Famous \’fɑ̃-məs\ (adj): known or recognised by very many people.
As is well known by all people everywhere, everything in Korea is famous. Surprisingly however, some non-Koreans when first arriving in the most famous place on Earth appear overwhelmed by it all, even going so far as to act as if unaware of just how famous everything around them is.
Korean people sometimes misunderstand this bizarre foreign behaviour as being a product of sub-standard non-Korean education systems, or even willful ignorance borne of intense jealousy. Koreans should note though that the majority of foreigners subconsciously employ this strategy as a short/medium-term survival mechanism, lest their heads explode from K-fame-exposure overload.

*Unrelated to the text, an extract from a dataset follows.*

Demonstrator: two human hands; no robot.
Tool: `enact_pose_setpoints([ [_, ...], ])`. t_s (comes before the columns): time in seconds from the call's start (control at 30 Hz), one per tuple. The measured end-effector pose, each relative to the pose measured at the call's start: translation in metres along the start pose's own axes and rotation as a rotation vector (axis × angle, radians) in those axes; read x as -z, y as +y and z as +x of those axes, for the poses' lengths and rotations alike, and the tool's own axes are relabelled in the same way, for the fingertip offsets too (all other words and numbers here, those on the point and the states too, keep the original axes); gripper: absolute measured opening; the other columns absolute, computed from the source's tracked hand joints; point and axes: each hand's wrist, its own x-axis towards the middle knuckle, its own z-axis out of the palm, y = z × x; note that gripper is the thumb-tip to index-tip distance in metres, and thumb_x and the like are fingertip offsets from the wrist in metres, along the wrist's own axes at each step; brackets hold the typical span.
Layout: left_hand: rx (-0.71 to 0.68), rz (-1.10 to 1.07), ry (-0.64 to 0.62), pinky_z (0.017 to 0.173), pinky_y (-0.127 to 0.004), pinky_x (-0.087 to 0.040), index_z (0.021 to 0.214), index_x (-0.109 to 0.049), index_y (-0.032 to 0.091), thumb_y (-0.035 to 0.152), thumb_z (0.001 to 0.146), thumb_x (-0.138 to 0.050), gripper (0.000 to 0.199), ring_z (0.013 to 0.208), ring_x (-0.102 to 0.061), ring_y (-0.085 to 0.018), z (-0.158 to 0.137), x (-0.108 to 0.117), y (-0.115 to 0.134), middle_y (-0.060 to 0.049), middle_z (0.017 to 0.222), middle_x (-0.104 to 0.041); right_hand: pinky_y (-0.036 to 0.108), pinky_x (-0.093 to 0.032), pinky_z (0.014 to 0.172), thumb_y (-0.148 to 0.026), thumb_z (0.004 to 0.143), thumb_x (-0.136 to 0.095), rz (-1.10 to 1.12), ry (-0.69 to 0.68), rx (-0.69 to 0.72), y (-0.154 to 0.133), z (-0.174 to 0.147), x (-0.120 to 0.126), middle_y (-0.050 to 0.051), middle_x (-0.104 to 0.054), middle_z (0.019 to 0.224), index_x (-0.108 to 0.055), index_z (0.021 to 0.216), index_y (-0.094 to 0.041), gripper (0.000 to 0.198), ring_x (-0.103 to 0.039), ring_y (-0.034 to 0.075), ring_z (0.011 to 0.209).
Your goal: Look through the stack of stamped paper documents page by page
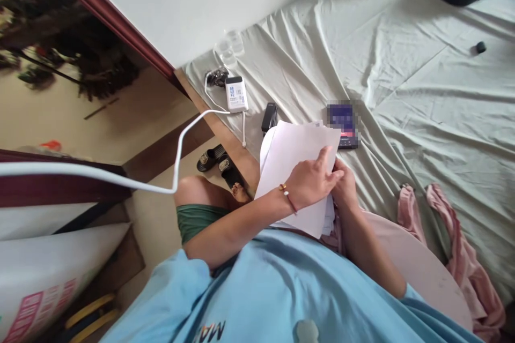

Cultural communicative differences such as this explain why Koreans often seem very pleasantly surprised when they explain to a foreigner that something is very famous, only to find out that the foreigner has already heard of the very famous Korean something-or-other, or maybe even knows what or who it is! Korean people love it when this happens and, in my experience, never adequately explain why it is so amazing that the very famous thing is not such a huge secret.
For those new to Korea, or thinking of visiting, the world famous cuisine is a good place to start. All Korean food is famous because it is. It’s also easy to find. Due to the nation’s insane population density and insightful town/city planning, a famous restaurant shall be no less than 300 feet from where you are standing. For some reason your Korean friends will want to drive for 40 minutes, past approximately 17,000 restaurants, to the one that is even more famous than the others.
When you arrive in a pre-selected famous street with all the identical looking restaurants selling the same famous dish, stand in the queue outside the only one with a queue. This is the most famous one in this particular famous street, so it is the best. You may have to wait a while but don’t worry – this one’s more expensive.
One of my favourite famous Korean dishes is 부대찌개 (budae jiggae). It originated in Uijongbu, just north of Seoul, so it is imperative that one makes the trip to Uijongbu to eat it (rather than anywhere else in Korea). I worked in Uijongbu for 5 years so it was imperative that I enjoyed 부대찌개 there. Almost criminally, I ate it just outside my workplace rather than making the pilgrimage to the famous 의정부 부대찌개거리 (Uijongbu Budae Jiggae Street), which is pretty much as its name suggests.
It is actually pretty cool to go scouting out these extra-famous restaurants because there is always a back story to them, and there is a sense of occasion eating at them when you learn that particular story (though I do wonder sometimes how the other 19 empty neighbouring identical restaurants survive).
This is ‘Odeng Shikdang’, the world’s first budae jiggae restaurant, where Heo Gi-suk, the owner and inventor of the dish still works today. She invented budae jiggae (army base stew) while working as a cook on an American army base shortly after the Korean War. Food was very scarce at that time, so Heo and the other cooks would smuggle leftover food from the base. The general idea was to get hold of whatever was available, which was often spam, hot dogs, baked beans, instant noodles and processed cheese. She decided to throw all these delicious ingredients in a pot and boil them up into a stew with some kimchi and red bean paste (to make it palatable to Koreans), and voila! If you’re wondering, it’s surprisingly good!
Anyway, every town and suburb in Korea seems to have some such story, so everywhere you go is famous. It’s great! These little stories also help bewildered non-Koreans like me to understand all the bizarre national customs, like why Koreans still spend a small fortune each year at Chuseok giving each other presentation gift sets of spam.